*EXERCISE DIRECTIONS:*
Retype the listing exactly, minus its pictures.

*AVAILABLE DATA:*
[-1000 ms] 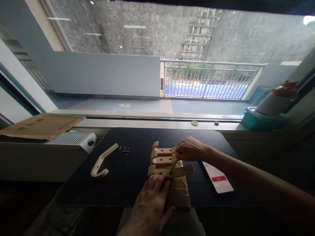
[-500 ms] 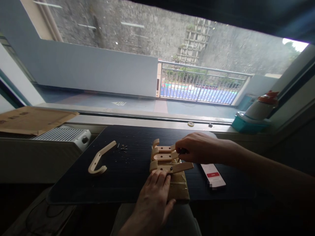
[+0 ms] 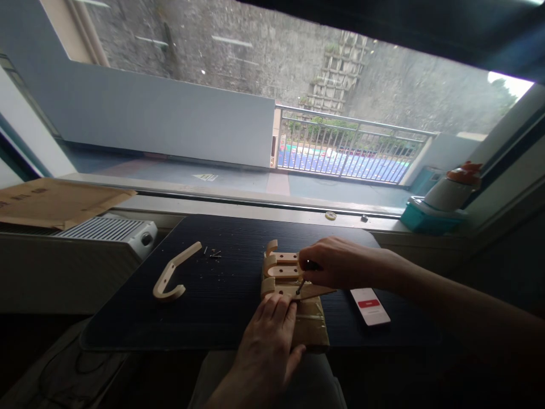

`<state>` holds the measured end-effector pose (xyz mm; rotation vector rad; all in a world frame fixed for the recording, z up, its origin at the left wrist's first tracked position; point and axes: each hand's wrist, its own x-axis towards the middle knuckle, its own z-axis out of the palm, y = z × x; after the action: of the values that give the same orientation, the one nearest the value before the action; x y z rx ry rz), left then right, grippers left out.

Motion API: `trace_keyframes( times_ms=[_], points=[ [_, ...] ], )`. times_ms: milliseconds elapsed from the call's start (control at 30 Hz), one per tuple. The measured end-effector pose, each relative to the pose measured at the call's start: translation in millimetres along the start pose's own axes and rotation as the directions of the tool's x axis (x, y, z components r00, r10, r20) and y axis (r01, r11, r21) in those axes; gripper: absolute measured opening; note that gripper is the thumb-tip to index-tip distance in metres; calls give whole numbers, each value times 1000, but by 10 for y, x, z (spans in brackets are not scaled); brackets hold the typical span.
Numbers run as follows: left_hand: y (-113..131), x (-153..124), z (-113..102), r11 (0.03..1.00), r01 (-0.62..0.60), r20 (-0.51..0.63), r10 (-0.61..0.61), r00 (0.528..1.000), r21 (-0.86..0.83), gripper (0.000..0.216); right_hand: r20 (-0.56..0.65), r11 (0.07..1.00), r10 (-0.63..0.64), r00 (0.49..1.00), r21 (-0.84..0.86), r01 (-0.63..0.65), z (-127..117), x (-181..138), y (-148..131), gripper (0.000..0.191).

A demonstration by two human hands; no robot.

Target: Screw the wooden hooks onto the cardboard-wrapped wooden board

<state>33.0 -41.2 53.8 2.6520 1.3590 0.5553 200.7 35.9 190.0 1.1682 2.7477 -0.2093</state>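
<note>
My right hand (image 3: pixel 326 264) is closed around a screwdriver (image 3: pixel 301 283); most of its handle is hidden inside my grip, and the thin shaft slants down to the right-hand hole of the front wooden hook (image 3: pixel 290 291). That hook lies across the top of a block wrapped in shiny brown tape (image 3: pixel 313 336), its curved end at the block's left edge and its straight end jutting past the right edge. My left hand (image 3: pixel 270 332) rests on the block's front part, fingers laid side by side against the hook's near edge, thumb spread apart from them.

Behind the front hook, the middle hook (image 3: pixel 283 271) and the back hook (image 3: pixel 284 257) lie across the block in a row, each showing two dark holes. Well left of the block, a loose hook (image 3: pixel 169 276) lies on the black table (image 3: pixel 213 318); between it and the block are a few small screws (image 3: pixel 216 255). To the block's right, a phone (image 3: pixel 369 308) lies face up, its screen lit, below my right forearm.
</note>
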Motion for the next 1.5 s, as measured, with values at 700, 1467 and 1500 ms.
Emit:
trace_keyframes(
  times_ms=[700,1467,1500],
  points=[
    [-32,-28,69,999,-26,15,25,1000,20,55,95,955,43,995,-295,-13,-5,174,-129,18],
    [-48,-38,114,998,-50,-28,51,998,49,55,135,955,74,988,-294,-31,-49,133,-137,15],
    [-50,-39,118,997,-51,-33,53,998,56,55,139,956,69,988,-291,-26,-60,129,-143,15]
  ],
)
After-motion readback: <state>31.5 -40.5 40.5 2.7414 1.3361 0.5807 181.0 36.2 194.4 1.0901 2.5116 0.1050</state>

*ANSWER SECTION:*
[-1000 ms] 
[-500 ms] 
[+0 ms] 

`<state>` holds the measured end-effector pose (xyz mm; rotation vector rad; all in a world frame fixed for the recording, z up, its origin at the left wrist's first tracked position; point and axes: each hand's wrist, its own x-axis towards the middle knuckle, its own z-axis out of the palm, y = z × x; after the action: of the values that give the same orientation, the one nearest the value before the action; x y z rx ry rz), left then right, grippers left out.

Motion API: `trace_keyframes( times_ms=[_], points=[ [_, ...] ], )`. times_ms: milliseconds elapsed from the call's start (control at 30 Hz), one per tuple. The measured end-effector pose, each relative to the pose measured at the call's start: translation in millimetres along the start pose's own axes and rotation as the directions of the tool's x axis (x, y, z components r00, r10, r20) and y axis (r01, r11, r21) in those axes; gripper: absolute measured opening; note that gripper is the thumb-tip to index-tip distance in metres; calls give whole numbers, each value times 1000, but by 10 for y, x, z (spans in brackets are not scaled); brackets hold the typical span.
Numbers run as follows: left_hand: y (-113..131), x (-153..124), z (-113..102), r11 (0.03..1.00), r01 (-0.62..0.60), r20 (-0.51..0.63), r10 (-0.61..0.61), r00 (0.528..1.000), r21 (-0.86..0.83), gripper (0.000..0.216); right_hand: r20 (-0.56..0.65), r11 (0.07..1.00), r10 (-0.63..0.64), r00 (0.49..1.00), r21 (-0.84..0.86), r01 (-0.63..0.65), z (-127..117), x (-181..138), y (-148..131), gripper (0.000..0.191).

A demonstration by two human hands; no robot.

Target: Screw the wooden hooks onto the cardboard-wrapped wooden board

<state>33.0 -41.2 53.8 2.6520 1.3590 0.5553 200.7 35.9 190.0 1.1682 2.7477 -0.2093</state>
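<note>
My right hand (image 3: pixel 326 264) is closed around a screwdriver (image 3: pixel 301 283); most of its handle is hidden inside my grip, and the thin shaft slants down to the right-hand hole of the front wooden hook (image 3: pixel 290 291). That hook lies across the top of a block wrapped in shiny brown tape (image 3: pixel 313 336), its curved end at the block's left edge and its straight end jutting past the right edge. My left hand (image 3: pixel 270 332) rests on the block's front part, fingers laid side by side against the hook's near edge, thumb spread apart from them.

Behind the front hook, the middle hook (image 3: pixel 283 271) and the back hook (image 3: pixel 284 257) lie across the block in a row, each showing two dark holes. Well left of the block, a loose hook (image 3: pixel 169 276) lies on the black table (image 3: pixel 213 318); between it and the block are a few small screws (image 3: pixel 216 255). To the block's right, a phone (image 3: pixel 369 308) lies face up, its screen lit, below my right forearm.
</note>
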Motion for the next 1.5 s, as measured, with values at 700, 1467 and 1500 ms.
Emit:
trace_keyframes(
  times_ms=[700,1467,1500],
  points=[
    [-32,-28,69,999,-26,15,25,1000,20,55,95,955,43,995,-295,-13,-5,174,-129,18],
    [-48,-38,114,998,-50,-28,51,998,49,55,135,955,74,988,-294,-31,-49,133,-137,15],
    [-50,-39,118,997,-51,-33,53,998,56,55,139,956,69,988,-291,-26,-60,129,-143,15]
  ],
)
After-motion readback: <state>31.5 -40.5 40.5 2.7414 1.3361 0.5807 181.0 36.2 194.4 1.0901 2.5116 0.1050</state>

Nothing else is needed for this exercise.